The quote was made famous in the 1960s in reference to the Free Speech movement on college campuses. College students resisting the demand to restrict expression of ideas that didn’t fit a particular political philosophy adopted the concept.
The average age of an NFL rookie is a little over 23 years when he first takes the field. This means a 29-year old is likely playing in his seventh season.
For the first four years in the NFL, rookies play under a rookie contract that’s pretty much set to exact terms by the league and the NFLPA based on draft position and cannot be renegotiated until a player’s fourth season. There’s also a pool of money based on incentives that’s given to fourth-year players.
Rookies are a good deal for NFL teams. The rookie part of the cap is fairly cheap. Teams and agents would know the exact numbers, but my estimate is that about 5-6% percent of the total salary cap goes to covering players under rookie contracts and UDFA contracts.
Bryce Young, the first overall pick, will sign a contract worth about $41 million over four years.

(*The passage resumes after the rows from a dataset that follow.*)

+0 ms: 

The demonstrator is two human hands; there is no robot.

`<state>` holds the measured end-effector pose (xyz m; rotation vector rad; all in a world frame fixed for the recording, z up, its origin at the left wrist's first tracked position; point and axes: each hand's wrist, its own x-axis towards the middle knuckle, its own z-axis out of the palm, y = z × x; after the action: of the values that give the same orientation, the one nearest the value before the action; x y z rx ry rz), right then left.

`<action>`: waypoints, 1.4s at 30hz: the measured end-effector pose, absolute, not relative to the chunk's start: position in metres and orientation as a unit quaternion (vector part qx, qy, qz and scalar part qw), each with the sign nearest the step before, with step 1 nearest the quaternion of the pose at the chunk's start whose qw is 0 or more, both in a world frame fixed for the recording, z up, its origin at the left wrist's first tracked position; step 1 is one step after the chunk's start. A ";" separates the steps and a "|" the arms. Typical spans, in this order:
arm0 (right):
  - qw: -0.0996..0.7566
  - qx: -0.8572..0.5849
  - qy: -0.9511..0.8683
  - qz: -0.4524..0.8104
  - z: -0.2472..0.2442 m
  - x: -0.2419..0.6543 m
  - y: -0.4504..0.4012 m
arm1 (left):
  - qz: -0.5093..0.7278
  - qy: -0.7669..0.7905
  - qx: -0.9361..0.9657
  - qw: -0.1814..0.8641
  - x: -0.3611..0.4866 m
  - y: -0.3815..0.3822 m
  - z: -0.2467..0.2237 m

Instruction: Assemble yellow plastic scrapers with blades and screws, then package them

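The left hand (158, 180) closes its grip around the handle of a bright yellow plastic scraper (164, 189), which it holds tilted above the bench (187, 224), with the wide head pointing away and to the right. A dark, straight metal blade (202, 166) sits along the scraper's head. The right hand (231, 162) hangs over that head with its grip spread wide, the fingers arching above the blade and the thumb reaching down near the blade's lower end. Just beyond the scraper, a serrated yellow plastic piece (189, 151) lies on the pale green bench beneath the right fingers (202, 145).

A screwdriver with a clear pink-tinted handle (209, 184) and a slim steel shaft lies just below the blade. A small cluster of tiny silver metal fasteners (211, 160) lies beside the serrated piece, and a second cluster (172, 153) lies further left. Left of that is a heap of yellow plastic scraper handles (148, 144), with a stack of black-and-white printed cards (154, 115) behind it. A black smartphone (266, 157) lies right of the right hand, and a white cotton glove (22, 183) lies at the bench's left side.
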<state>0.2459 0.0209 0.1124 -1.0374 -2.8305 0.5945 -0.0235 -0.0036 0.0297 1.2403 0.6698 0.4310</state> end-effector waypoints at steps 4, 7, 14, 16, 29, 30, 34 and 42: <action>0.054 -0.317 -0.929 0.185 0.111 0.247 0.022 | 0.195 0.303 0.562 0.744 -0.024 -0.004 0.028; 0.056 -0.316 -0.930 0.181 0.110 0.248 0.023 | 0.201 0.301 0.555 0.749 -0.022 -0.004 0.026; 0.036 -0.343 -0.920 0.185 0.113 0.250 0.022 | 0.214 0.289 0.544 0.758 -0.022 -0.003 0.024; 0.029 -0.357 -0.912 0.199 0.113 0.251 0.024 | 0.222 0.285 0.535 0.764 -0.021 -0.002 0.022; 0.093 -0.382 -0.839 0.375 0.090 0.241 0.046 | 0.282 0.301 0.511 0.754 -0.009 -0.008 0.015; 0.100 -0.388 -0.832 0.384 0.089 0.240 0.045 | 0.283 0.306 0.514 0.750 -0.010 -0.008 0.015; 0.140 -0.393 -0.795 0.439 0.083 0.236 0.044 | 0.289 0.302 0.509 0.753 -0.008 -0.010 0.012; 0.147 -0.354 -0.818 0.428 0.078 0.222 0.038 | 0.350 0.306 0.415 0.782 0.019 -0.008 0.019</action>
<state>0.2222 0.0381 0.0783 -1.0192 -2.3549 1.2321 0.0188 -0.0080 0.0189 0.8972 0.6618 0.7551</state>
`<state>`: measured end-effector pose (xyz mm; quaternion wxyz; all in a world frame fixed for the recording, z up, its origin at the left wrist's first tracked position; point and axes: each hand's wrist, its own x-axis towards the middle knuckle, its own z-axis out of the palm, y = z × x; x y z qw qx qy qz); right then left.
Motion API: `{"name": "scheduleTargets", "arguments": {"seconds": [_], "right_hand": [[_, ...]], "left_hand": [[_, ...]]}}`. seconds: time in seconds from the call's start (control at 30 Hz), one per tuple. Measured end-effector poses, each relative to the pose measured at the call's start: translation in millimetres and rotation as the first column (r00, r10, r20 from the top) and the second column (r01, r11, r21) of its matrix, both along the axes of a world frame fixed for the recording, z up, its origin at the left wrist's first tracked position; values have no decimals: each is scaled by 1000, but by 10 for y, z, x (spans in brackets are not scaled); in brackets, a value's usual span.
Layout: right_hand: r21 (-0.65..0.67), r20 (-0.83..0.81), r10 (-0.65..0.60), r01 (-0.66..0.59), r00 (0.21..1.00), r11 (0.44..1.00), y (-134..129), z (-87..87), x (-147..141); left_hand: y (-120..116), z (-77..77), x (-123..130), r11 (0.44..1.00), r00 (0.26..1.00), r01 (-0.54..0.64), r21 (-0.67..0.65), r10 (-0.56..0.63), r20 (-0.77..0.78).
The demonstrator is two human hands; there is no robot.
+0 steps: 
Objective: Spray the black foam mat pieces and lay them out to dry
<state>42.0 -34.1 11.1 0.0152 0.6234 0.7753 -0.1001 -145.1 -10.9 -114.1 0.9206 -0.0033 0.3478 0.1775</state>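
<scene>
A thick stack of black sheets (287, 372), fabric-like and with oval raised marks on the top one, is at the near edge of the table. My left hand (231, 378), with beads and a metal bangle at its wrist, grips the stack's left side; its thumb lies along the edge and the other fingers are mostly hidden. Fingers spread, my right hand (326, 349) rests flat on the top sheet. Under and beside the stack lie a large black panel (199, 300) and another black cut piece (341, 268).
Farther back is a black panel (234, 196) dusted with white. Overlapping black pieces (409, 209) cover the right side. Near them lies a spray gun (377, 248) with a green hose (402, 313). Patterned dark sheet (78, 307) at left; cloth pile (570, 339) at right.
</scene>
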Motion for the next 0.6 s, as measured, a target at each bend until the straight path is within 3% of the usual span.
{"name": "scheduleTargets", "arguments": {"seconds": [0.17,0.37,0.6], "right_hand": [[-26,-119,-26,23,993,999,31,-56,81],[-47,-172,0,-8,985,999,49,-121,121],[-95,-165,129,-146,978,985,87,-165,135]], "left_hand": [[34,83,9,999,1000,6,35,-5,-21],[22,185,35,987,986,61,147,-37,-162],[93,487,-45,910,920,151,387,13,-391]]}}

That drops by draft position until the final pick in the entire draft – a player who will sign a contract worth about $3.8 million. But keep in mind that the rookie minimum salary is $750,000 (it goes up each year) and is not guaranteed.
The next relevant number is the average career length of an NFL player, which is around three seasons. So the average NFL player has less than a 50% chance of ever getting into the serious money beyond that rookie contract.
Young NFL players cannot be blamed for feeling a little like the embodiment of that quote. Not that $3.8 million isn’t fantastic money and will set you up for life if invested. But that when you hear, for example, that Lamar Jackson just received a $260 million contract, $185 million guaranteed… that doesn’t happen much. It can’t, of course. The salary cap is about $225 million per team and Jackson will average $52 million per year under that contract.
What do teams end up doing? In the recent round of free agency, running from early March until now, just after the draft, hundreds of players with more than four years of experience have been signed. A couple dozen have received contracts worth $10 million or more per season for multiple seasons. That tiny group alone will account for about as much cap space as the entire rookie class. It’s not the norm.
Overall, about 49% of the snaps taken in the NFL are taken by players in their first four years. This is fairly consistent across position groups, with the exception of quarterbacks, who tend to be a bit older as they’re harder and find and generally get paid a lot more than anyone else.
It doesn’t change as much within that four years as you’d think. About 11.6% for rookies, 11.6% for second-year players, 12.4% third-year and 13.7% fourth year. Then that fifth year comes. For former first-rounders, teams have the option of guaranteeing a fifth year under the rookie contract for a good salary. Most of the time, players who have panned out sign that big second contract during their fourth year. That contract often takes them through year seven – or their last year under 30 years of age.
Snaps peak in the fifth year at 13.9%, then 10.2% (sixth year) and 8.2% for seventh-year non-quarterbacks. That adds up to about 82% of league snaps in the first seven seasons. Then it drops quickly – tenth year players are all the way down to 2.3% of snaps.
Aside from the quarterbacks, I was surprised there wasn’t a huge difference among position groups. Running backs, wide receivers and the secondary tend to be a bit younger – in fact running backs are at 90% after seven years. Quarterbacks are at 68% and the second lowest group, offensive linemen, 76%.
When the rookie cap was put in place to address a serious problem with teams being unable to sign draftees, it solved that problem nicely. That kind of structure is great for the overall health of the league. But based on these numbers, I wouldn’t mind seeing it renegotiated to considerably increase the rookie cap, perhaps in the form of doubling the minimum salary, something along those lines.
When draft position determines your compensation for the first three seasons and a good amount of what you’ll make should you last into a fourth season, given the league takes almost half its snap count under that first contract, change seems warranted.